Argued March 4, 1987. Decided Aug. 11, 1987

Richard Norwood League, Special Deputy, Attorney General (Lacy H. Thornburg, Attorney General of North Carolina, on brief), for appellant.

Richard Alan Rosen, Director Clinical Programs University of North Carolina School of Law, for appellee.

Before WIDENER, and CHAPMAN, Circuit Judges, and TIMBERS, Circuit Judge for the Second Circuit, sitting by designation.

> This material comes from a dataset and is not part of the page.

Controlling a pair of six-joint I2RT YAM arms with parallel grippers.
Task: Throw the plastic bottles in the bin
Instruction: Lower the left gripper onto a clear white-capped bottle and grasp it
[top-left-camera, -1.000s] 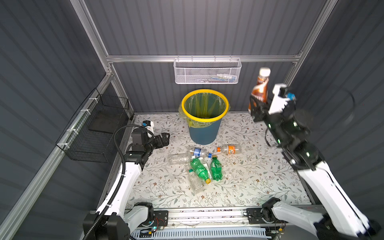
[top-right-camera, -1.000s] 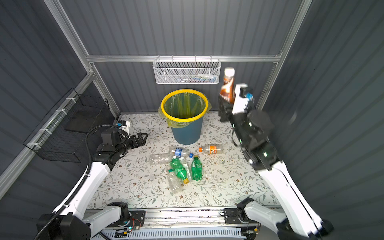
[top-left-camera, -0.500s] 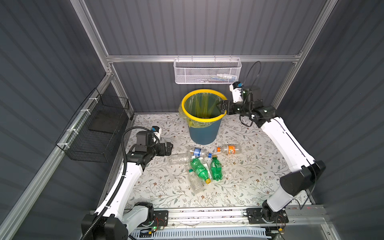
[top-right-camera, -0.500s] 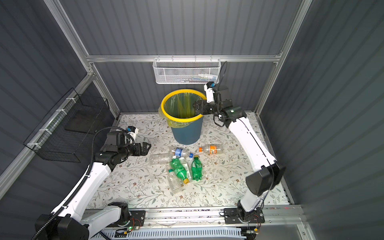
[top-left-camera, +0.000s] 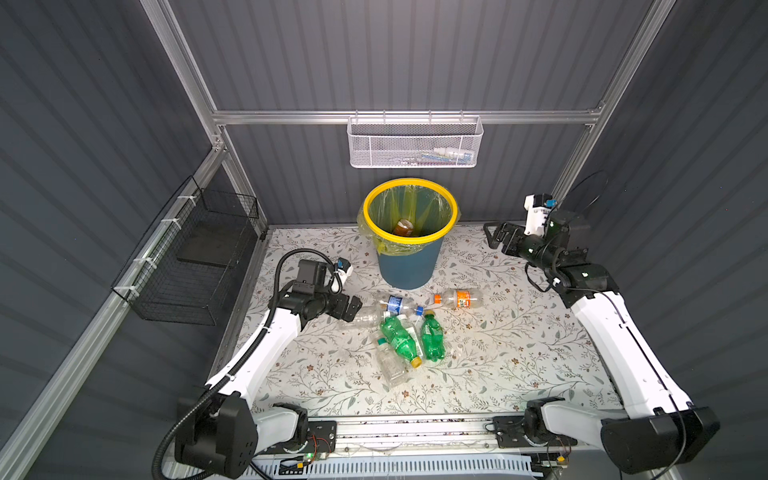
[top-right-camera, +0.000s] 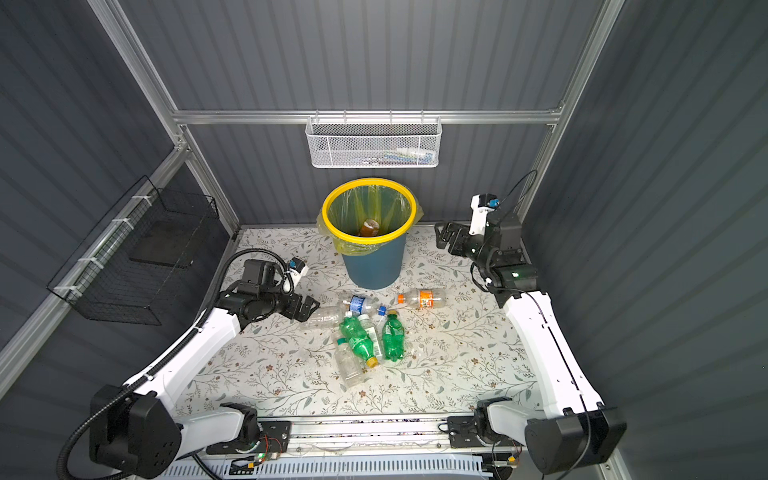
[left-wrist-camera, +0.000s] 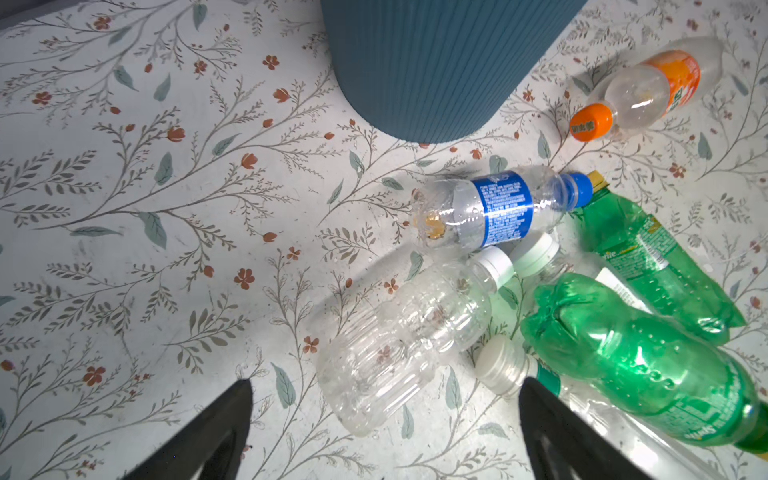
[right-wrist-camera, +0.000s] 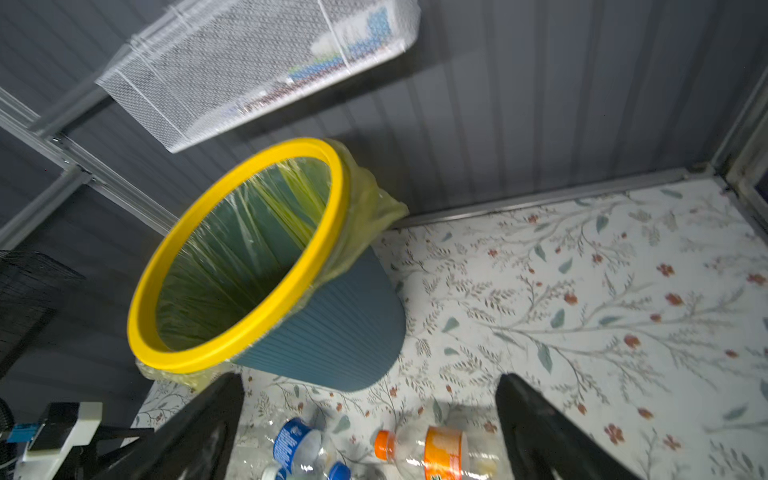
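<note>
Your left gripper (left-wrist-camera: 384, 388) hangs low over the floral mat (left-wrist-camera: 124, 216), jaws spread wide, nothing held. Just ahead of it, roughly centred between the finger lines, lies the clear ribbed bottle (left-wrist-camera: 399, 345), white cap pointing away; whether it is touched I cannot tell. Close beside one fingertip sits a second clear bottle (left-wrist-camera: 503, 368), and against that a crumpled green bottle (left-wrist-camera: 640, 357). Further out: the blue-labelled bottle (left-wrist-camera: 494, 212), another green bottle (left-wrist-camera: 660, 270), then the orange-labelled bottle (left-wrist-camera: 652, 83) and the bin (left-wrist-camera: 436, 70). In a top view a brown bottle (top-left-camera: 402, 227) lies inside the bin. Your right gripper (top-left-camera: 494, 237), equally wide and empty, is raised beside the bin's rim, well apart from the bottles on the mat. Risks, as judged: closing here may catch the neighbouring cap along with the ribbed bottle, or squeeze its thin round wall so that it squirts forward into its neighbours. A nudge could roll bottles against the bin's base, awkward to reach. Watch both arms converging near the bin.
</note>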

This is an appeal from the district court's issuance of a writ of habeas corpus upon petition of James A. Bush, who was convicted of first degree murder in the state courts of North Carolina. Bush killed his victim with a knife. The state trial judge in explaining the essential elements of the crime of first degree murder in North Carolina charged the jury on the issue of malice: 'It may be shown by evidence of hatred, ill will or dislike and it is implied in law from the intentionally (sic) killing with a deadly weapon.' In a very detailed and scholarly sixty page order the District Court found that the state trial judge's jury instruction resulted in an unconstitutional shifting of the burden of proof on the issue of malice to Bush in violation of Mullaney v. Wilbur, 421 U.S. 684 (1975) and Sandstrom v. Montana, 442 U.S. 510 (1979). The order of the district court exhaustively reviewed the facts of the case and concluded that this shifting of the burden of proof was not harmless error under Rose v. Clark, ---- U. S. ---- (1986).

After careful consideration of the record, the briefs and the arguments we conclude that the issuance of the writ by the district court was proper and we affirm for the reasons set forth in the order of the district court.